Armin Ronacher's Thoughts and Writings

Singletons and their Problems in Python

written on Friday, July 24, 2009

The infamous Singleton design pattern is now widely seen as stupid and evil and also causes some hatred. Fortunately singletons in Python are not that common and few people use it. It seems to be a natural thing not to create a singleton class.

But beware. Just because you do not implement the singleton design pattern it does not mean you avoid the core problem of a singleton. The core problem of a singleton is the global, shared state. A singleton is nothing more than a glorified global variable and in languages like Java there are many reasons why you would want to use something like a singleton. In Python we have something different for singletons, and it has a very innocent name that hides the gory details: module.

That's right folks: a Python module is a singleton. And it shares the same problems of the singleton pattern just that it's a little bit worse.

Namespaces

So let's dive into the problems of Python modules by looking at a completely different language. Let's compare our beloved Python modules with C# namespaces for a moment. If you don't know C#, let me show you how they are declared:

namespace MyNamespace {
  class MyClass {
  }
}

So as you can see, a namespace in C# is something you specify explicitly. On the surface that looks like the big difference between a Python module and a C# namespace. However, that's really just the surface. The biggest difference is that a C# namespace is something like a folder. You put stuff into it so that you can better organize it. And the only stuff you can stuff into a C# namespace are classes, interfaces, other namespaces, enums and delegates (something like a function prototype in C).

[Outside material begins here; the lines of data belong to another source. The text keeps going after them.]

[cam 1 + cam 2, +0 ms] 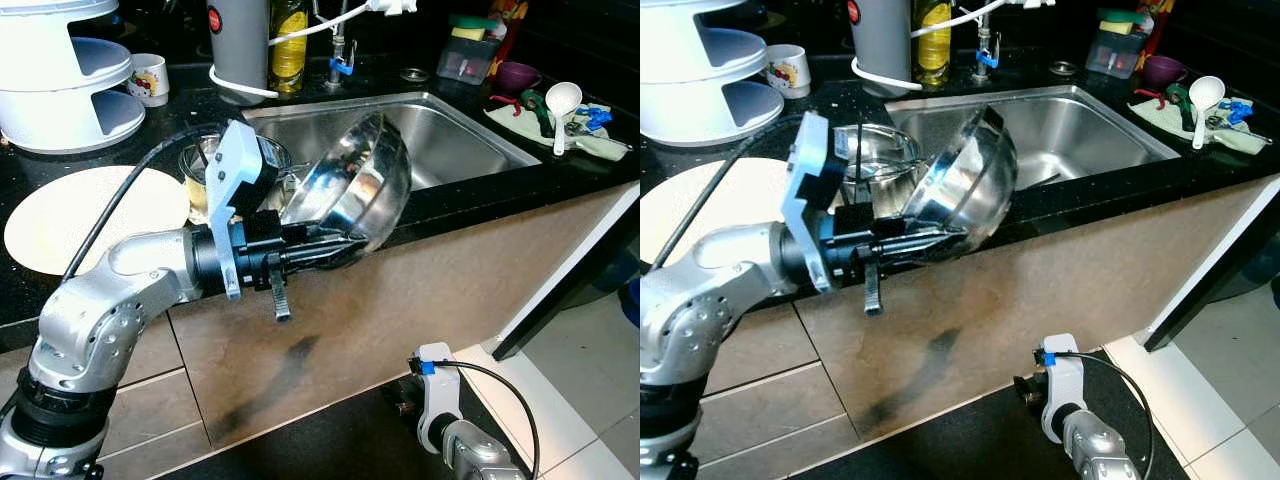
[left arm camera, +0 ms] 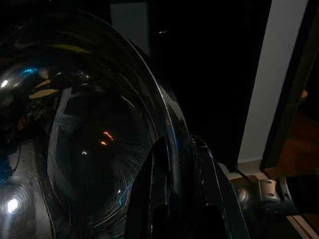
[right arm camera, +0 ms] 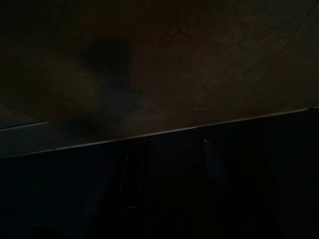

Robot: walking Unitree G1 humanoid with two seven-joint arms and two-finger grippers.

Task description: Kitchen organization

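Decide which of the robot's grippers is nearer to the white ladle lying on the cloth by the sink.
Left. The left gripper is up at counter height, clamped on the steel bowl's rim, across the sink from the white ladle. The right arm hangs low near the floor, in front of the cabinet.

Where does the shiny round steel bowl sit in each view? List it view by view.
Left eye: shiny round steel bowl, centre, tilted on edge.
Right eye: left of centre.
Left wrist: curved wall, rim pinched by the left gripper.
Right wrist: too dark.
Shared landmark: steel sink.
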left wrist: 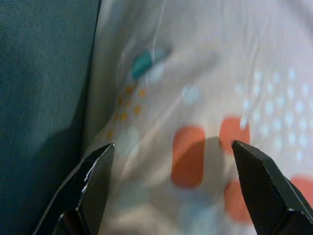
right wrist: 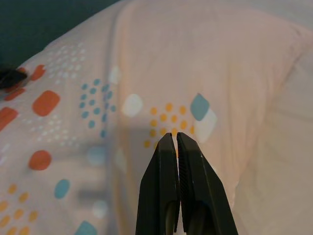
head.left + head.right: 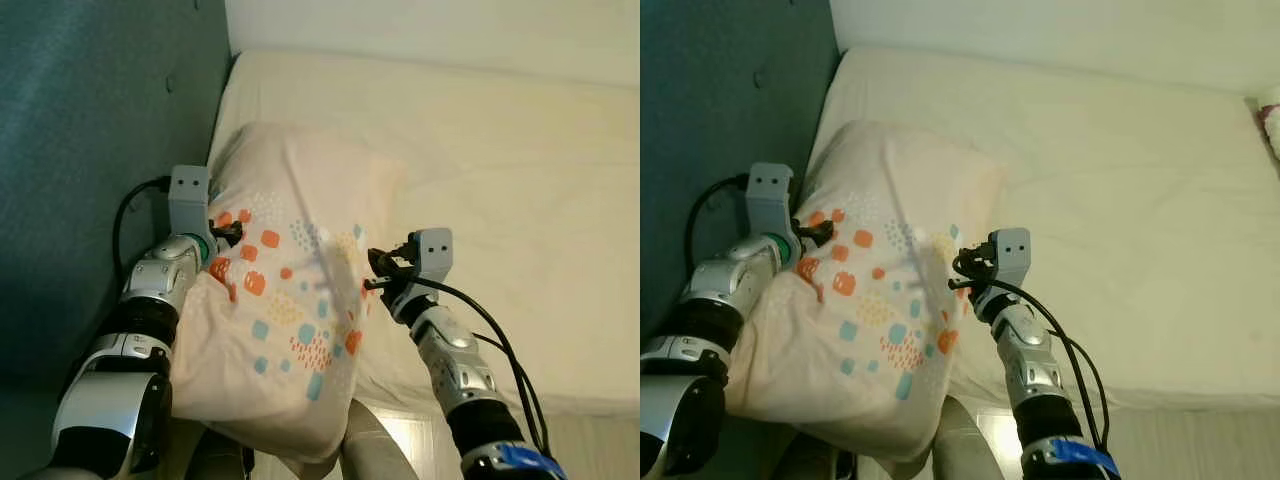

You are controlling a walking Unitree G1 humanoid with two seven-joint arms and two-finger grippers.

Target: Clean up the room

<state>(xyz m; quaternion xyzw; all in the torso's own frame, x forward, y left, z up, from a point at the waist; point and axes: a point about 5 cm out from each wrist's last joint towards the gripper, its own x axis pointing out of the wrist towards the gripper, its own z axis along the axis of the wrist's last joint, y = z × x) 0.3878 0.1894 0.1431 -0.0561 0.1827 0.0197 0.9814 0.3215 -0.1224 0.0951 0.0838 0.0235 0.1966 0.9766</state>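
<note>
The patterned pillow (image 3: 285,300) lies at the bed's (image 3: 520,180) near corner against the teal wall (image 3: 90,150), flanked for repositioning by the left gripper (image 3: 228,232), fingers spread wide, and the right gripper (image 3: 378,272), fingers pressed together.

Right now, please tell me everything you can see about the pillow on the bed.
The pillow is large, soft, in a pale peach fabric case printed with orange, teal and yellow squares and dots. It lies at the bed's near left corner, against the teal wall, its near end hanging over the mattress edge. The left gripper, fingers open, presses its left side; the right gripper, fingers shut, is at its right edge.
</note>
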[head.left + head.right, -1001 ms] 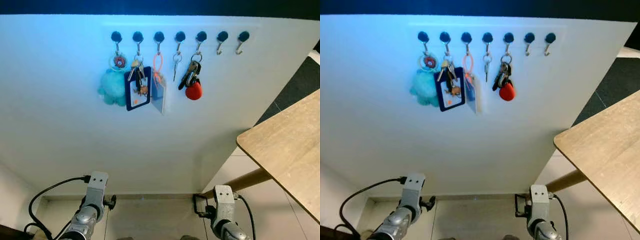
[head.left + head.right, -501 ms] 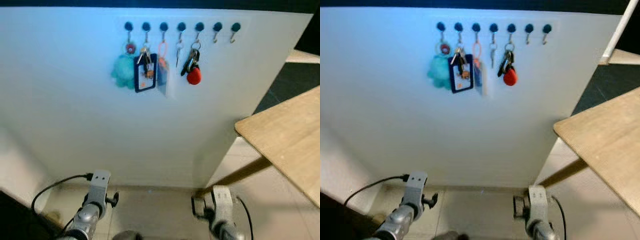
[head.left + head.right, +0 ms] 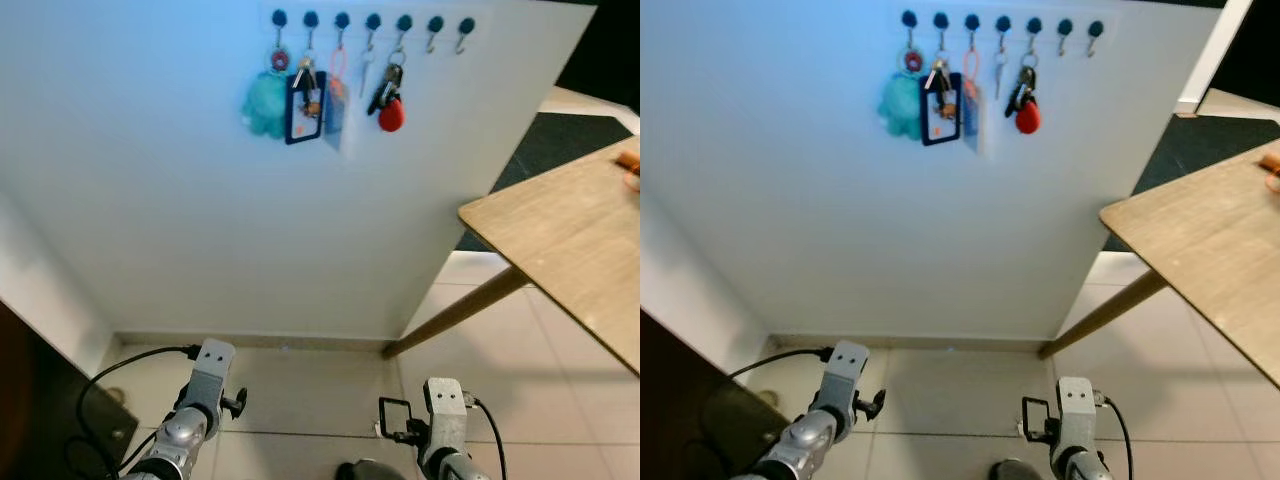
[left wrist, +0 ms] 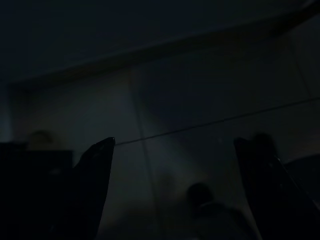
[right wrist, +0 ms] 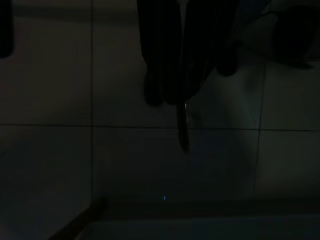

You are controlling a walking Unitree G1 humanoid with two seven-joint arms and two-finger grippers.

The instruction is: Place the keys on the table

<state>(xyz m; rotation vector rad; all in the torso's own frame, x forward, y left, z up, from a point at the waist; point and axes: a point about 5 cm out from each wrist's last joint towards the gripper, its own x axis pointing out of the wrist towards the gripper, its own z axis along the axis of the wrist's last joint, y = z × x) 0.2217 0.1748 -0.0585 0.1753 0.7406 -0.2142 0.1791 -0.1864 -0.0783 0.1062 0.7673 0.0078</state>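
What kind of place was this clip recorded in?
Probably a home entryway: a white wall carries a row of dark key hooks hung with keys and a teal plush keychain, above a tiled floor beside a light wooden table.

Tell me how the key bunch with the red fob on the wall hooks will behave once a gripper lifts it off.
The key bunch with the red fob hangs from a single hook, so it will probably swing and dangle loosely. It looks like several separate pieces on a ring, so they will likely splay and shift in the grip. The keys are probably metal and may slide between the fingers.
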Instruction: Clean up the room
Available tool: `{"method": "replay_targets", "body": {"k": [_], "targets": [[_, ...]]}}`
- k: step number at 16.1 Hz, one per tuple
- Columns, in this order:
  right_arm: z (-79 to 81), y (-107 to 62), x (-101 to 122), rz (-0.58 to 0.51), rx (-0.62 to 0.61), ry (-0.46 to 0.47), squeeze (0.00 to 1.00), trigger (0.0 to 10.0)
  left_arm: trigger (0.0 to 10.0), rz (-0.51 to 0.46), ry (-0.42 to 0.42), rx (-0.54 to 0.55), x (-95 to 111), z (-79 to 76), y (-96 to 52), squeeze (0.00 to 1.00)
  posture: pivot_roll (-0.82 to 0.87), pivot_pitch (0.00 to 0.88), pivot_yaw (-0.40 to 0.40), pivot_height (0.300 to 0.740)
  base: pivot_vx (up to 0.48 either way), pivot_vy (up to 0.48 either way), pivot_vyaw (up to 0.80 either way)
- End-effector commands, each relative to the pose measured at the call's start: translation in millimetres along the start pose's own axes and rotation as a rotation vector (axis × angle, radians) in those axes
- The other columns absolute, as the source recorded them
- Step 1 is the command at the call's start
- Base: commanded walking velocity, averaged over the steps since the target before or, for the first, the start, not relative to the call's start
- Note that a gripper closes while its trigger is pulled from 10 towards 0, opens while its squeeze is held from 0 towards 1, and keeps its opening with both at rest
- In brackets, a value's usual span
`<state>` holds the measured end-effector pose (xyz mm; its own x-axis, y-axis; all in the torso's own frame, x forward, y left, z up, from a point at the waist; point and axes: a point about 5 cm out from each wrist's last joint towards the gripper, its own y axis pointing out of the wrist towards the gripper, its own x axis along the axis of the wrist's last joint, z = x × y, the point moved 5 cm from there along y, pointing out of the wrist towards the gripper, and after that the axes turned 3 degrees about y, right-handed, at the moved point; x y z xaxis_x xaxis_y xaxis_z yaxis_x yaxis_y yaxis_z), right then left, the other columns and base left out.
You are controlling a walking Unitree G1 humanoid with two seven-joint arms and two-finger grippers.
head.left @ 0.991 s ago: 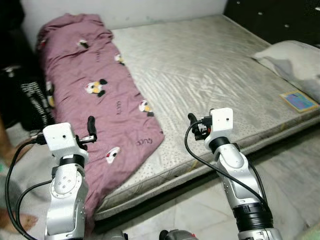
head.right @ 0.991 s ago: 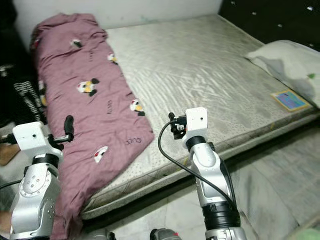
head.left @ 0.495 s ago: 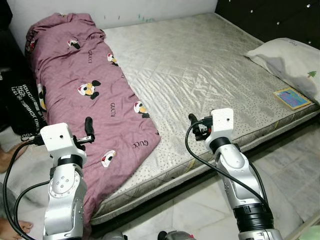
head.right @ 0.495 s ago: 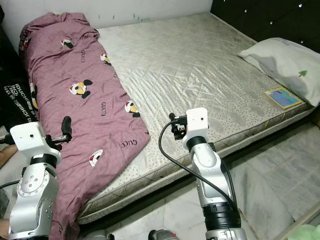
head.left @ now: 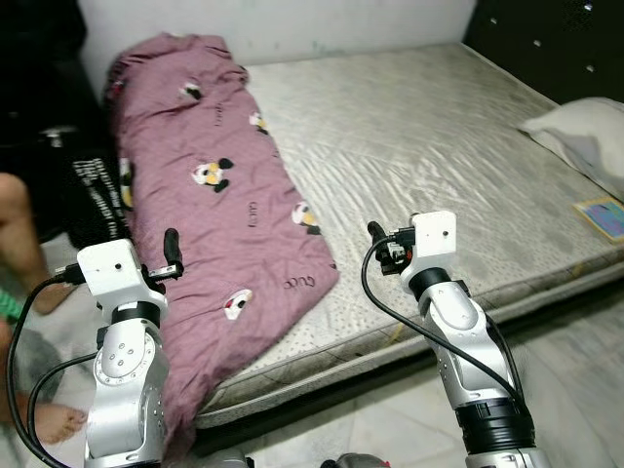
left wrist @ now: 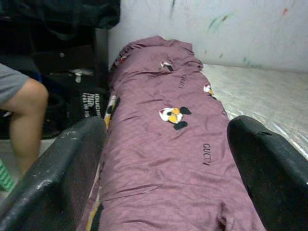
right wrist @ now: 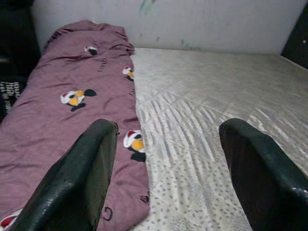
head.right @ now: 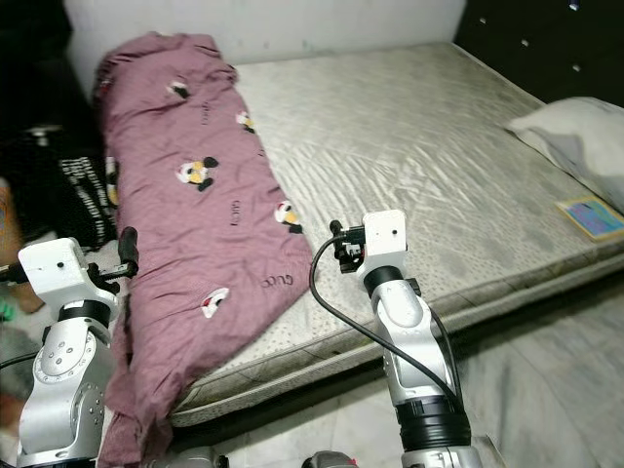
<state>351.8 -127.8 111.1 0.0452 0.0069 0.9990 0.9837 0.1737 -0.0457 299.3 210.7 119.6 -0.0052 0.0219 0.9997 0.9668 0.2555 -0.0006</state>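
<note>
A mauve quilt point(head.left: 224, 185) printed with cartoon mice lies lengthwise along the left side of a bare grey mattress point(head.left: 439, 136), and its near end hangs over the front edge. My left gripper point(head.left: 174, 242) is raised in front of the quilt's near end. It is open with nothing between its fingers point(left wrist: 57, 178). My right gripper point(head.left: 375, 232) is held up over the mattress's front edge. It is open too, and its fingers point(right wrist: 86, 183) frame the quilt point(right wrist: 72, 110) and the mattress point(right wrist: 202, 96).
A pale pillow point(head.left: 585, 132) and a blue booklet point(head.left: 606, 214) lie at the mattress's right end. A person's bare leg point(head.left: 19, 234) and foot point(head.left: 49, 424) are at my left, beside dark clothing with white lettering point(head.left: 93, 185). Grey tiled floor point(head.left: 565, 341) runs along the bed's front.
The camera has swung left, so the bed has shifted right in the picture and the person's leg has come into view. Both arms hold the same pose with their grippers open.
</note>
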Motion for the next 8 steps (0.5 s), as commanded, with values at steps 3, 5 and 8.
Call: {"method": "replay_targets", "body": {"k": [3, 5, 8], "targets": [[0.8, 0.9, 6.8, -0.025, 0.006, 0.005, 0.00, 10.0, 10.0, -0.003, 0.003, 0.001, 1.4, -2.2, 1.0, 0.00, -0.02, 0.030, -0.023, 0.665, 0.000, 0.000, 0.00], [0.8, 1.9, 7.2, -0.026, 0.010, 0.005, 0.00, 10.0, 10.0, -0.003, 0.007, 0.008, 1.8, -2.8, 2.4, 0.00, -0.02, 0.028, -0.028, 0.645, 0.000, 0.000, 0.00], [1.7, 2.4, 6.7, -0.025, 0.014, -0.004, 0.00, 10.0, 10.0, -0.009, -0.005, -0.010, 3.4, -5.5, 3.1, 0.00, -0.02, 0.030, -0.030, 0.625, 0.000, 0.000, 0.00]]}}
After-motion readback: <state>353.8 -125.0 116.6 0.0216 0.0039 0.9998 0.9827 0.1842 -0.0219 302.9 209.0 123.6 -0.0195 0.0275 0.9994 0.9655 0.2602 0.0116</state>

In Python a module is an object. And that object is an instance of a class called module and it has as many attributes as you like. You can put whatever you want on it. What's stored on there are usually the imported objects, the classes and functions declared in that module and other global variables or constants.

That means the big difference is that a Python module has the ability to store state, a C# namespace does not. There is nothing you can store on a C# namespace that could change at runtime. That means the only thing “stored” on a C# namespace is compiled code that was loaded from an assembly (something like a .pyc file in Python, just more portable).

So what are the implications?

There can only be one…

So I have already told you that modules in Python are simple objects with attributes. So what happens if you write import meh (Ignoring the obscure details about the Python import system)? First the Python interpreter checks if the module was already imported and if yes, it's using the already imported module, otherwise it's creating a new module object and executes the code that creates it.

The already imported modules are stored in a special dictionary inside the interpreter. sys.modules points to this dictionary, so you can access that from the Python code. Each module that was already imported (and also modules that are known to not exist) are stored in there to ensure there will only be one. So as you might have guessed, it's what we call a singleton.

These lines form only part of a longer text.